Problem statement: Using the listing below, set down exactly the lines starting at the line that contains "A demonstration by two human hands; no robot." and ending at the line that contains "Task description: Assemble", both included, and no others.
++++ Source material
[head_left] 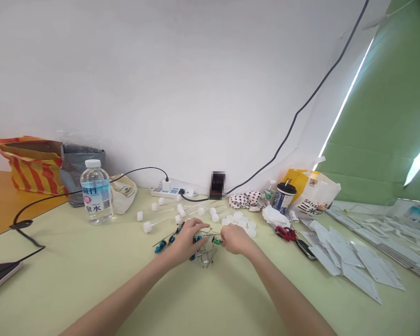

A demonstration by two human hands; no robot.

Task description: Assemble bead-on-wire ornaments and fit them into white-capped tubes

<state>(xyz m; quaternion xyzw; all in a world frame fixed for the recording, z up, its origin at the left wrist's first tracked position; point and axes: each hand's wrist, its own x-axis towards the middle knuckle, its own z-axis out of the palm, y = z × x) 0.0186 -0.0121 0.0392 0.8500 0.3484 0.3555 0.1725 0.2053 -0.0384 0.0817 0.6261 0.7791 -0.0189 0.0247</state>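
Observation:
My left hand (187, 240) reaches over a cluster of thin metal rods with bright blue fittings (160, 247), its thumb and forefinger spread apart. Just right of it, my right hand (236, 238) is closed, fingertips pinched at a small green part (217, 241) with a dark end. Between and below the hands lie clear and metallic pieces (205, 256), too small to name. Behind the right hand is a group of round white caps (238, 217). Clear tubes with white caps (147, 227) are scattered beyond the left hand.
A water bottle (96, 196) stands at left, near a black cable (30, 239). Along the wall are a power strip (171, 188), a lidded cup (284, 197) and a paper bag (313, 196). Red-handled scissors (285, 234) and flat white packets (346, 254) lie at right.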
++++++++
Response area:
A demonstration by two human hands; no robot.

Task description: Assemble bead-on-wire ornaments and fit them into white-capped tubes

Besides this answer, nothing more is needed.